» Exercise description:
From the first line of the records below, transcribe each line exactly up to and including the one with "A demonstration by"; pictures stay out.

» Stored items:
---*---

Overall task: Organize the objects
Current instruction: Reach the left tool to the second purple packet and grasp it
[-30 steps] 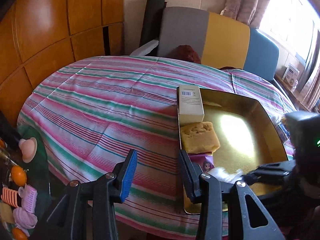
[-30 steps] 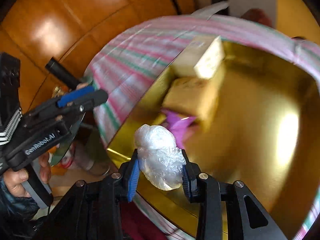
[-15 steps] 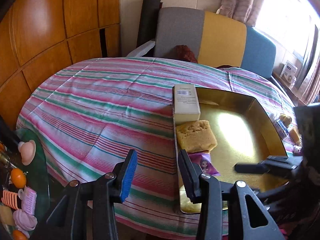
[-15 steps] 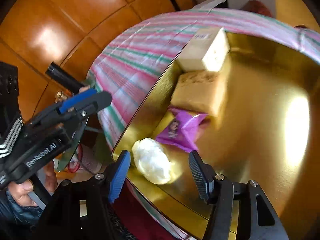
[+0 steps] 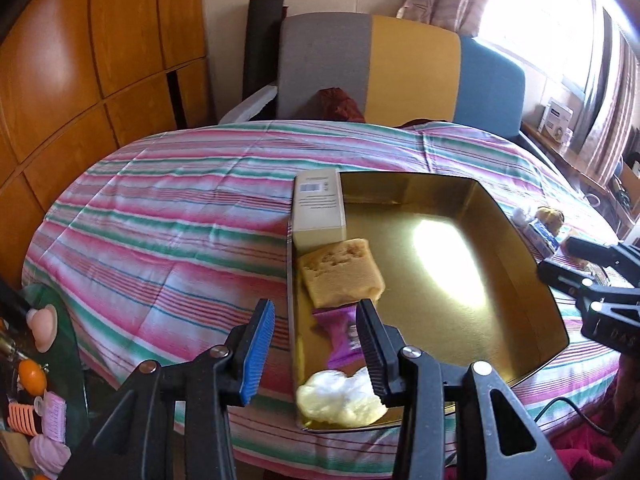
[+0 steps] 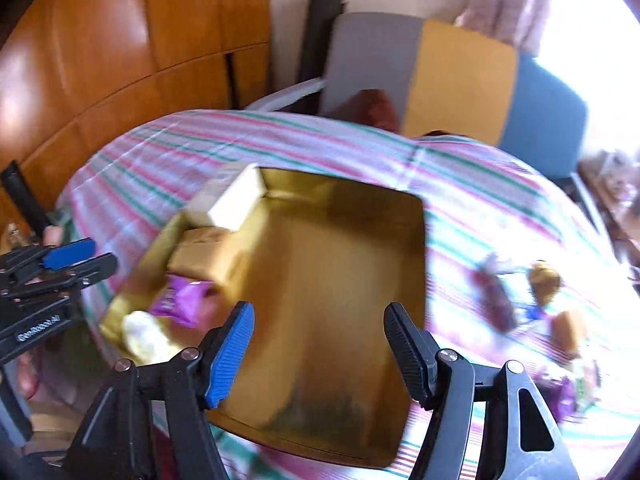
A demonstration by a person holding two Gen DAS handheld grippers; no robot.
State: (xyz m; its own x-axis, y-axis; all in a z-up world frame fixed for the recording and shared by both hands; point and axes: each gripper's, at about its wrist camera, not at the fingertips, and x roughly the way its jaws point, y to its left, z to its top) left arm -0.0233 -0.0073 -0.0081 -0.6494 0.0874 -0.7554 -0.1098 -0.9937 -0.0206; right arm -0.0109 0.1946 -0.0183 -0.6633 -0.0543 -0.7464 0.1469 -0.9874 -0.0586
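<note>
A gold tray [image 5: 516,240] lies on the striped table. Along its left wall, from far to near, lie a cream box [image 5: 319,210], a yellow sponge block [image 5: 340,272], a purple packet [image 5: 340,336] and a white plastic-wrapped lump [image 5: 340,398]. The same tray [image 6: 340,280] shows blurred in the right wrist view, with the lump [image 6: 144,336] at its near left corner. My left gripper [image 5: 316,350] is open and empty over the tray's near left corner. My right gripper [image 6: 320,354] is open and empty above the tray's near edge.
Several loose packets and a brown item [image 6: 544,276] lie on the striped cloth right of the tray. A side surface with small toys [image 5: 36,376] stands at the left. A grey, yellow and blue chair [image 5: 400,68] stands behind the table, with wooden wall panels at the left.
My right gripper opened and let the white lump drop into the tray's near left corner, then pulled back and swung to the right. My left gripper stayed open and shifted slightly.
</note>
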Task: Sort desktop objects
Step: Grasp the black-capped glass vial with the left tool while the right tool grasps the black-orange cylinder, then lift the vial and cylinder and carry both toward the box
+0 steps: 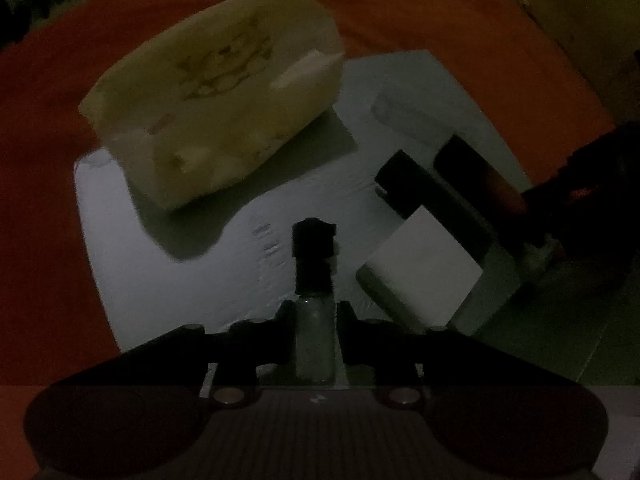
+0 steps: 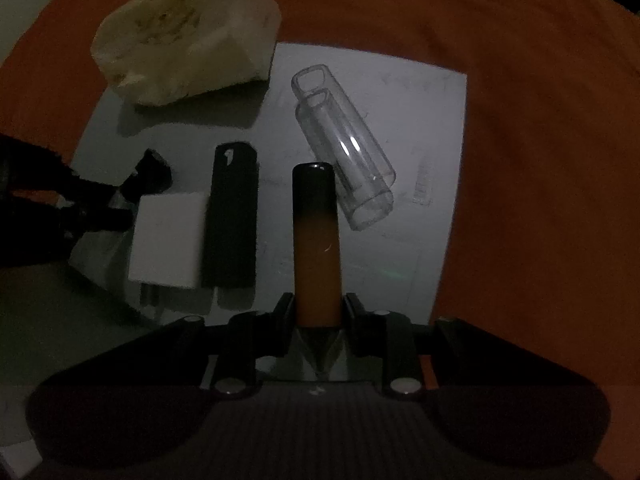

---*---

» Result below:
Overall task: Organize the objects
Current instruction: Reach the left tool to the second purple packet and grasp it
[-30 steps] 
[-30 steps] 
[-15 steps] 
[-15 steps] 
[+0 steps] 
[+0 steps] 
A demonstration by a person holding two Gen DAS handheld grippers; no robot.

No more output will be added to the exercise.